• Action item:
Would you retype the listing below exactly as given?

↓

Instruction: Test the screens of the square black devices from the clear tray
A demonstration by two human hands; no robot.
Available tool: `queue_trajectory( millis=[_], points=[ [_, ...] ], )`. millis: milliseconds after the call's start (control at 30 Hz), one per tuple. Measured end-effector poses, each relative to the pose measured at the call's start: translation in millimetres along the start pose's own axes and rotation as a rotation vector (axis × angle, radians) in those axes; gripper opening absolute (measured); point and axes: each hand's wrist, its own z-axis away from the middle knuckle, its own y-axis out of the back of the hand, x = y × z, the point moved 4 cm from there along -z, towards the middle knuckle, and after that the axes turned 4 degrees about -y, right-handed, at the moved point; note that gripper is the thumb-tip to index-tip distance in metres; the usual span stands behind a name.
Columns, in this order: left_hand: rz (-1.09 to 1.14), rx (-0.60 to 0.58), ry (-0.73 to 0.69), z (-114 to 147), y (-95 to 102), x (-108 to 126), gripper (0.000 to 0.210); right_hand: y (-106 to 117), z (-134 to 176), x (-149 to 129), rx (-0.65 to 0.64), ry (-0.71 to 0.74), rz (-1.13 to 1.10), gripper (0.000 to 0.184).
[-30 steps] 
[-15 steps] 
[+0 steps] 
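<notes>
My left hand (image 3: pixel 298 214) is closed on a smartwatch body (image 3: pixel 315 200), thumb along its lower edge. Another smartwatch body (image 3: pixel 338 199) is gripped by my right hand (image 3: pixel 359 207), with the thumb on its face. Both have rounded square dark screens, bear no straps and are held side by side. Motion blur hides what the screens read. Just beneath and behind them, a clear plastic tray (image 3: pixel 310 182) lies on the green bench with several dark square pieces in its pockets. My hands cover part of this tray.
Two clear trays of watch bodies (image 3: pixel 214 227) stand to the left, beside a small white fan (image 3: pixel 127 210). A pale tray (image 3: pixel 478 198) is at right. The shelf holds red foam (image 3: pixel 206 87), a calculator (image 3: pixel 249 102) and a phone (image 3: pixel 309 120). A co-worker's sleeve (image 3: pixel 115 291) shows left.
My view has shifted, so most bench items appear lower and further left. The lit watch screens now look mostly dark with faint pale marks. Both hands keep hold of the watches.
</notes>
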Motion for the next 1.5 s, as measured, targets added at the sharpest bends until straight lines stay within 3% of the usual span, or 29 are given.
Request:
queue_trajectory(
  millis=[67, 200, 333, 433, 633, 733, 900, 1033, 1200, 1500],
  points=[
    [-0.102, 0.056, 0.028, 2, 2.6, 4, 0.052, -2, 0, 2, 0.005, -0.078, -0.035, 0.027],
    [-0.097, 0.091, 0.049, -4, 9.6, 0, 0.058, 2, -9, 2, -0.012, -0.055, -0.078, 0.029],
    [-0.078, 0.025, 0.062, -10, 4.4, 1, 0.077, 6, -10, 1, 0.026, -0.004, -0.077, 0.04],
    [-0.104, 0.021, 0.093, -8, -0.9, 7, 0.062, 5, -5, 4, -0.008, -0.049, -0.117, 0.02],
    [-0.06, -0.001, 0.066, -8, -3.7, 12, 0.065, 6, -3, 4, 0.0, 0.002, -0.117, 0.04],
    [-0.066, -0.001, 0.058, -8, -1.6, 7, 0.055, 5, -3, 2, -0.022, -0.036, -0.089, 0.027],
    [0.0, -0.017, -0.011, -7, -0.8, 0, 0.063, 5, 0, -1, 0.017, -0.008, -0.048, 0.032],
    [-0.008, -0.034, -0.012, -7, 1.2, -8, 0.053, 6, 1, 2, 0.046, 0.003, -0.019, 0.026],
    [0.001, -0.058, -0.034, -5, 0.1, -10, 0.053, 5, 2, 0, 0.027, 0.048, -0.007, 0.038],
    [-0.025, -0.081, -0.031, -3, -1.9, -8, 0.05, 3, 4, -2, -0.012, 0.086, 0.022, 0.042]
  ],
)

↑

• Answer to the problem:
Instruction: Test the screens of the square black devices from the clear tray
A demonstration by two human hands; no robot.
Available tool: `queue_trajectory( millis=[_], points=[ [_, ...] ], )`. millis: milliseconds after the call's start (control at 30 Hz), one per tuple. Measured end-effector poses, each relative to the pose measured at the call's start: translation in millimetres along the start pose's own axes and rotation as a rotation vector (axis × angle, radians) in those axes; gripper opening absolute (measured); point and axes: each hand's wrist, its own z-axis away from the middle knuckle, its own y-axis out of the back of the hand, x = y × z, the point moved 4 cm from there along -z, towards the middle knuckle, and after that the axes turned 4 degrees about -y, right-handed, at the moved point; note that gripper is the thumb-tip to index-tip distance in metres; the usual span stands behind a name.
Columns, in this order: left_hand: rz (-1.09 to 1.14), rx (-0.60 to 0.58), ry (-0.73 to 0.69), z (-114 to 147), y (-95 to 102), x (-108 to 126), gripper (0.000 to 0.210); right_hand: y (-106 to 117), z (-134 to 176), x (-149 to 129), rx (-0.65 to 0.64), ry (-0.71 to 0.74), rz (-1.13 to 1.10), gripper (0.000 to 0.184).
[-30 steps] 
[-15 steps] 
[+0 steps] 
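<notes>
My left hand (image 3: pixel 298 214) is closed on a smartwatch body (image 3: pixel 315 200), thumb along its lower edge. Another smartwatch body (image 3: pixel 338 199) is gripped by my right hand (image 3: pixel 359 207), with the thumb on its face. Both have rounded square dark screens, bear no straps and are held side by side. Motion blur hides what the screens read. Just beneath and behind them, a clear plastic tray (image 3: pixel 310 182) lies on the green bench with several dark square pieces in its pockets. My hands cover part of this tray.
Two clear trays of watch bodies (image 3: pixel 214 227) stand to the left, beside a small white fan (image 3: pixel 127 210). A pale tray (image 3: pixel 478 198) is at right. The shelf holds red foam (image 3: pixel 206 87), a calculator (image 3: pixel 249 102) and a phone (image 3: pixel 309 120). A co-worker's sleeve (image 3: pixel 115 291) shows left.
My view has shifted, so most bench items appear lower and further left. The lit watch screens now look mostly dark with faint pale marks. Both hands keep hold of the watches.
</notes>
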Motion for the next 1.5 s, as measured, targets added at the sharpest bends until straight lines stay within 3% of the usual span, or 29 are given.
Request:
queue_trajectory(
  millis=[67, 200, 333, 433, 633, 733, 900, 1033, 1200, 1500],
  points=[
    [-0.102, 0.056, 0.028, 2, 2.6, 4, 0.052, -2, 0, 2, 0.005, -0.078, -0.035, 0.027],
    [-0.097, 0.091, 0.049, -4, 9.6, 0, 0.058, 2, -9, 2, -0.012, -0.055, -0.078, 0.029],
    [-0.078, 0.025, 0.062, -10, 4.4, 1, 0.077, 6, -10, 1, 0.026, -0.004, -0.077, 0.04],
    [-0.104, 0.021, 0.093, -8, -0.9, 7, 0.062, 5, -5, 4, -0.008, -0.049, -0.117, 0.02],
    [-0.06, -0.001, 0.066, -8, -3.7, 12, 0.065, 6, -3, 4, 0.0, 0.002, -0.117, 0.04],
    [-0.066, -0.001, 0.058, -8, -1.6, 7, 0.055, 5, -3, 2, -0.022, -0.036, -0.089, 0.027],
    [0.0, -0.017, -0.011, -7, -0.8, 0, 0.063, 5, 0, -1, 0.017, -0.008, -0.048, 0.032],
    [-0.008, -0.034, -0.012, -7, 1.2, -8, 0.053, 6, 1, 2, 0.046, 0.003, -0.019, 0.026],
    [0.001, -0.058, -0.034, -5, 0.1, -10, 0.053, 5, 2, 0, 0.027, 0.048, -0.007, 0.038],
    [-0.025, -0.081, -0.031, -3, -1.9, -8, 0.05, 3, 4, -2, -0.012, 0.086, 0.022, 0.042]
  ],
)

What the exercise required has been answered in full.